Exercise
Below this line is a set of entries; quote exactly the lines from the line that contains "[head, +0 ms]" to the line that contains "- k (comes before", both lines included.

Task input
# # # # #
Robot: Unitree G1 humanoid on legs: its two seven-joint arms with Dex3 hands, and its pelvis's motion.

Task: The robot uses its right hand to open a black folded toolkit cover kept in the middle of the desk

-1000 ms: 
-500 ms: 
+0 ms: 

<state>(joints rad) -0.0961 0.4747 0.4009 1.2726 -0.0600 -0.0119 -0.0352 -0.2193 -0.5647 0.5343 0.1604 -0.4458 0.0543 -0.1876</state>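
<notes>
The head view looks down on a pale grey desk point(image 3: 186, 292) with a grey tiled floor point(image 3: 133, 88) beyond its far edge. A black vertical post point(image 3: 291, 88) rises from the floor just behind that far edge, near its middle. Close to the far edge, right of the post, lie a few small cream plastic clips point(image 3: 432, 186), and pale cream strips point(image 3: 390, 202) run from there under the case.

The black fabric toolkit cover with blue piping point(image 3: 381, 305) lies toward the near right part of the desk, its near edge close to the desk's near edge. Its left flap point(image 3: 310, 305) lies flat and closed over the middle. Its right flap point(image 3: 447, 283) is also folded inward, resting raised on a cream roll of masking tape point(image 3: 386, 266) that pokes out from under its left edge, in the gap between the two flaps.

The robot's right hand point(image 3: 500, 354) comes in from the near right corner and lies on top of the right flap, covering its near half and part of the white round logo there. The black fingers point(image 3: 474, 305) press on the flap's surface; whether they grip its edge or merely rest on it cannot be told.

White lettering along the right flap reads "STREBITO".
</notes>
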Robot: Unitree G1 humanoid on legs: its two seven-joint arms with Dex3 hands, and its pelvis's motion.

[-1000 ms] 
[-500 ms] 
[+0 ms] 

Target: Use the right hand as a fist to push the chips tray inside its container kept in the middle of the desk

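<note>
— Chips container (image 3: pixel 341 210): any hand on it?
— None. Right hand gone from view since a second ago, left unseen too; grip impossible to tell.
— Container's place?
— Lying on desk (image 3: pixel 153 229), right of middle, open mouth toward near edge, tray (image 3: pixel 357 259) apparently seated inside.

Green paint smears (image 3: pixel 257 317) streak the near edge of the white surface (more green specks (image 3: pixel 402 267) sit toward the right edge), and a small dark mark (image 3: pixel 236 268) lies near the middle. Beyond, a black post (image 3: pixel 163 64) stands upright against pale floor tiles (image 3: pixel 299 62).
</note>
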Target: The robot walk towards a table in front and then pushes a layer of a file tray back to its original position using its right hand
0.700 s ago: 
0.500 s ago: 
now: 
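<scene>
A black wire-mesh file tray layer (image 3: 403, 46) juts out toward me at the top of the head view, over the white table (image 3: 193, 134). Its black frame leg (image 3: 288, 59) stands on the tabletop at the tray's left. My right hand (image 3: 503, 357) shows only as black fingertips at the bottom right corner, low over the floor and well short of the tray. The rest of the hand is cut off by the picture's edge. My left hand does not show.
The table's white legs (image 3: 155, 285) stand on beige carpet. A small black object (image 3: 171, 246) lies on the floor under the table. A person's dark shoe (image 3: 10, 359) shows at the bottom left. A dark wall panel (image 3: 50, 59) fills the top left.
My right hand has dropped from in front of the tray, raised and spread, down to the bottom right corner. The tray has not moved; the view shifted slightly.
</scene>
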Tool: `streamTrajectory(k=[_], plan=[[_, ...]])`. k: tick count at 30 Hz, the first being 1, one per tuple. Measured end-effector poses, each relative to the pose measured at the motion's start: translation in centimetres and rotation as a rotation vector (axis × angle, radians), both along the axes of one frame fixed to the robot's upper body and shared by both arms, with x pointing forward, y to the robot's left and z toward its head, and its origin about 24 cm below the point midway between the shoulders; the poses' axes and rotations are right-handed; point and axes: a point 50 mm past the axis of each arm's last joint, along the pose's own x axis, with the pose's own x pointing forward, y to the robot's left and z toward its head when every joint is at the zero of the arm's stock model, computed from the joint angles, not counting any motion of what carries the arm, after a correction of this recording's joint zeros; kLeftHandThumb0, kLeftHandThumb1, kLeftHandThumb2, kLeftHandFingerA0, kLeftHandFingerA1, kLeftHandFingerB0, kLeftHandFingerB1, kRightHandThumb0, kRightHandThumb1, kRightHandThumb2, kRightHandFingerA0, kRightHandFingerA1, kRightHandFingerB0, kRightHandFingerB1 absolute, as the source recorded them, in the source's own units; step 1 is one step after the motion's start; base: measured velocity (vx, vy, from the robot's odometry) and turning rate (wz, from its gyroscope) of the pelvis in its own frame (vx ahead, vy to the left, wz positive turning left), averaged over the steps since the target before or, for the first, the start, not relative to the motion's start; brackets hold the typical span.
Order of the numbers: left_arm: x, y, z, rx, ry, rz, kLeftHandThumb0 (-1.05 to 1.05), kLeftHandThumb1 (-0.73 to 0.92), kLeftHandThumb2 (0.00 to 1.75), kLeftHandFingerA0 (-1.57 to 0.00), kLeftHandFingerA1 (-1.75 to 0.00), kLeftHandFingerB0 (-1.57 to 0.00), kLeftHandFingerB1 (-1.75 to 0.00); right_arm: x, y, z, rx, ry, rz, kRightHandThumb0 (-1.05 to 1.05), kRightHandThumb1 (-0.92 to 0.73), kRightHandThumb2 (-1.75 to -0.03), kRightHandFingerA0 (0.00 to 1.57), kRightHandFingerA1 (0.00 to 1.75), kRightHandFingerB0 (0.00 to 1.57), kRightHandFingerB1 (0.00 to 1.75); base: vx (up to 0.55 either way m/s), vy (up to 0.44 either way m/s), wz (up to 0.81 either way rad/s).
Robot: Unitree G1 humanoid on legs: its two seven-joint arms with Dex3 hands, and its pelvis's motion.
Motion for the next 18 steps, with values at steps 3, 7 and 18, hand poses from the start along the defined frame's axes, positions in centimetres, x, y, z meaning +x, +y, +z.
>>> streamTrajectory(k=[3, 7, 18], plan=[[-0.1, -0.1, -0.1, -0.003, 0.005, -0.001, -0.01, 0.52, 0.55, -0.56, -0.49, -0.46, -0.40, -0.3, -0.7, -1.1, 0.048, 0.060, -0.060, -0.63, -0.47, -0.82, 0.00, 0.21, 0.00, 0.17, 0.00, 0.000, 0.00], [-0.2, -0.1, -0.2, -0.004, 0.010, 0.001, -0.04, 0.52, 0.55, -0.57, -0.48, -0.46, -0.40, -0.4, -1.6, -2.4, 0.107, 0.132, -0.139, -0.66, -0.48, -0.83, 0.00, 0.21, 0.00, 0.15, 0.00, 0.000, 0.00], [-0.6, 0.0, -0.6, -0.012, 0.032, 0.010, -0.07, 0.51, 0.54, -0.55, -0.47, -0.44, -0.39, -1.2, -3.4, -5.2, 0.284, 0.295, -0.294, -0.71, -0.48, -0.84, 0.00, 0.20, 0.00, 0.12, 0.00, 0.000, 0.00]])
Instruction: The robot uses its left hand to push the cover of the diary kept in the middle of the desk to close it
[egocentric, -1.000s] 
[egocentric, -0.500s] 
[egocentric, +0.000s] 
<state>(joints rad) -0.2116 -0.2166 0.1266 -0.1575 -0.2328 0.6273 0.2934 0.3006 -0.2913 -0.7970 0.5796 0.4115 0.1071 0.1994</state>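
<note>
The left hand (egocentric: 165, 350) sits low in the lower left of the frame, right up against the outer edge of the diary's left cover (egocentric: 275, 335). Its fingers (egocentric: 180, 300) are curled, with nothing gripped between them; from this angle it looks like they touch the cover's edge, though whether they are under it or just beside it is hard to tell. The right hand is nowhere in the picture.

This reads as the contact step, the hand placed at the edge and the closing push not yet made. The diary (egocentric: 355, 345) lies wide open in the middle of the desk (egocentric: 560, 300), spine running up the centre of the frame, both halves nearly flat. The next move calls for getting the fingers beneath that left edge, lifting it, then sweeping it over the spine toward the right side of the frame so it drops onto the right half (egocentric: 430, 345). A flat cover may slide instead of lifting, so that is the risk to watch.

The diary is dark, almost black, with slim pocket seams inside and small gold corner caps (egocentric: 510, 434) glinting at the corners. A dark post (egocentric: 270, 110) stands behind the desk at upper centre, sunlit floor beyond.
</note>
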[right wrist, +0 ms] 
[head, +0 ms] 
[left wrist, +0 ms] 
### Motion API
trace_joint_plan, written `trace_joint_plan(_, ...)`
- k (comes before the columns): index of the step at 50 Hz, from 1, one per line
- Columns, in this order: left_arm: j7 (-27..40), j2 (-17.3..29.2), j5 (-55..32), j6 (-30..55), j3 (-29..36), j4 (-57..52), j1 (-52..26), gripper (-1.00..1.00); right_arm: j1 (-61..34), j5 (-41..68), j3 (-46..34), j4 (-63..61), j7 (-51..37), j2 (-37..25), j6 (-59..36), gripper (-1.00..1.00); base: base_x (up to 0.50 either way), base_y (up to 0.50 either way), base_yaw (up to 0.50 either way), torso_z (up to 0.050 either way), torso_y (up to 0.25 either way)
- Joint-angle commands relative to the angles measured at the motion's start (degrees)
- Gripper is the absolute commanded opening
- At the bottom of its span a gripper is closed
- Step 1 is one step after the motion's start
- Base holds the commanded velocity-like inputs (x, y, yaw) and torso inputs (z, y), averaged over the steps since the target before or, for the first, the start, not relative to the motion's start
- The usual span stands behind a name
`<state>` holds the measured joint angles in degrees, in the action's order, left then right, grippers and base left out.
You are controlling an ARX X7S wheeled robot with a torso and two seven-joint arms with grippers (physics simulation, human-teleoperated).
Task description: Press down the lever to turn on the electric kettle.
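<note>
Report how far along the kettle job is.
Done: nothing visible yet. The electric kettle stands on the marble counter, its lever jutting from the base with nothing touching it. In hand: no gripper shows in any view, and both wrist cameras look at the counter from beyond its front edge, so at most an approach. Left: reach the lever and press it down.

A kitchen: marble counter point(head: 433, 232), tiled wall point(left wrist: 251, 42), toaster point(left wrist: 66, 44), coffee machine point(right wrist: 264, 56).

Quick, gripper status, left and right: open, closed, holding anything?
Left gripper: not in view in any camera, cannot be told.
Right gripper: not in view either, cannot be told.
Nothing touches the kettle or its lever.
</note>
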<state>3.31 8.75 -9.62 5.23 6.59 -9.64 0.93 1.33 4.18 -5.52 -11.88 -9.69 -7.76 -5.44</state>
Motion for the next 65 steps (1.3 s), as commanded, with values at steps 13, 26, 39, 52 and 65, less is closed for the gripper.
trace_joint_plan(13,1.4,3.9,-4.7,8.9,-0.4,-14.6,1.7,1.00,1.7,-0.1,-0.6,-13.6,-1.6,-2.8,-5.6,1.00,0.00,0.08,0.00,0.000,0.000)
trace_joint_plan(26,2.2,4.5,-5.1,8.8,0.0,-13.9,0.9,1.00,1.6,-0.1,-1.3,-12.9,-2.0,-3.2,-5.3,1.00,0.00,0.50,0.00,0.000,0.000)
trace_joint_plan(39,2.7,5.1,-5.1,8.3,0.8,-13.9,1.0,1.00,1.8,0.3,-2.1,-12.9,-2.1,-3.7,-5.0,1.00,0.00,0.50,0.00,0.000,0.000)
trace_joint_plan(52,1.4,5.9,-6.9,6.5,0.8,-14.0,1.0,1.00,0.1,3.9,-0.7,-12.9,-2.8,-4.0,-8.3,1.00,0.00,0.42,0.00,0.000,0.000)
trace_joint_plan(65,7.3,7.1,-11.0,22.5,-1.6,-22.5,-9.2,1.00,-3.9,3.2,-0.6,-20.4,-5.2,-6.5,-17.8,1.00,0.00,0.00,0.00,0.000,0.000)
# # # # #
Result of this task
[head, +0 ms] 
[left wrist, +0 ms] 
### Motion API
trace_joint_plan, written `trace_joint_plan(_, ...)`
- k (comes before the columns): index of the step at 50 Hz, from 1, one per line

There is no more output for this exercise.